- **DESCRIPTION OF THE TASK**: Nothing but the text of the listing, repeated exactly, belongs in the answer; leave the images out.

- **SOURCE DATA**:
....

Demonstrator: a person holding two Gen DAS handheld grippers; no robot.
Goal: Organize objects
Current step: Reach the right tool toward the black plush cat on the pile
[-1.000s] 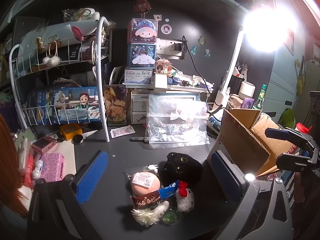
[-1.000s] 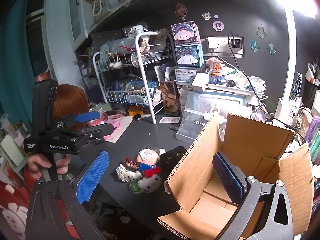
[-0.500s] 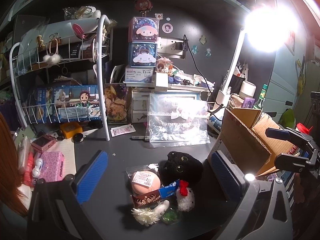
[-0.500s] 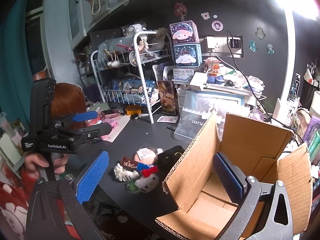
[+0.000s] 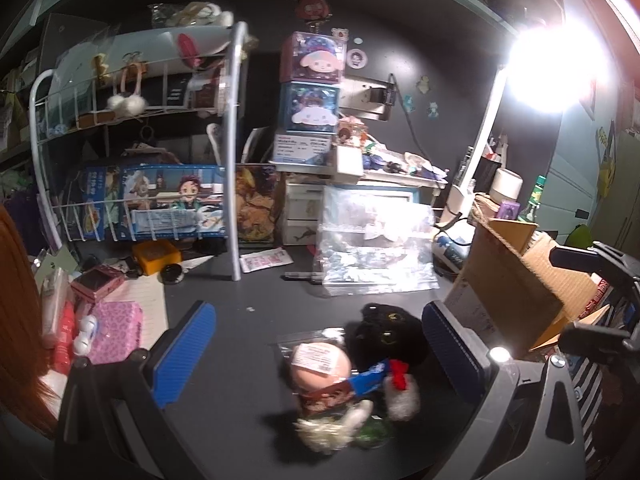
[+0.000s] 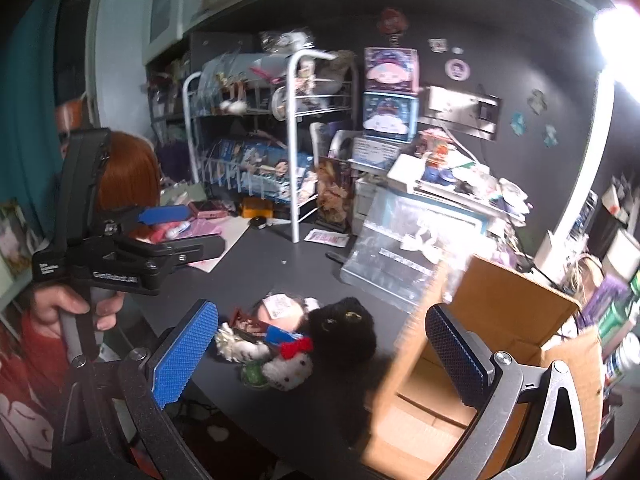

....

- **EXERCISE RESULT**:
Demonstrator: a person holding two Gen DAS handheld grippers; no robot.
Goal: Organize objects
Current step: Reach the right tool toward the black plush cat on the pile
[-1.000s] 
[-1.000s] 
[-0.500s] 
[-0.500s] 
[+0.000s] 
[+0.000s] 

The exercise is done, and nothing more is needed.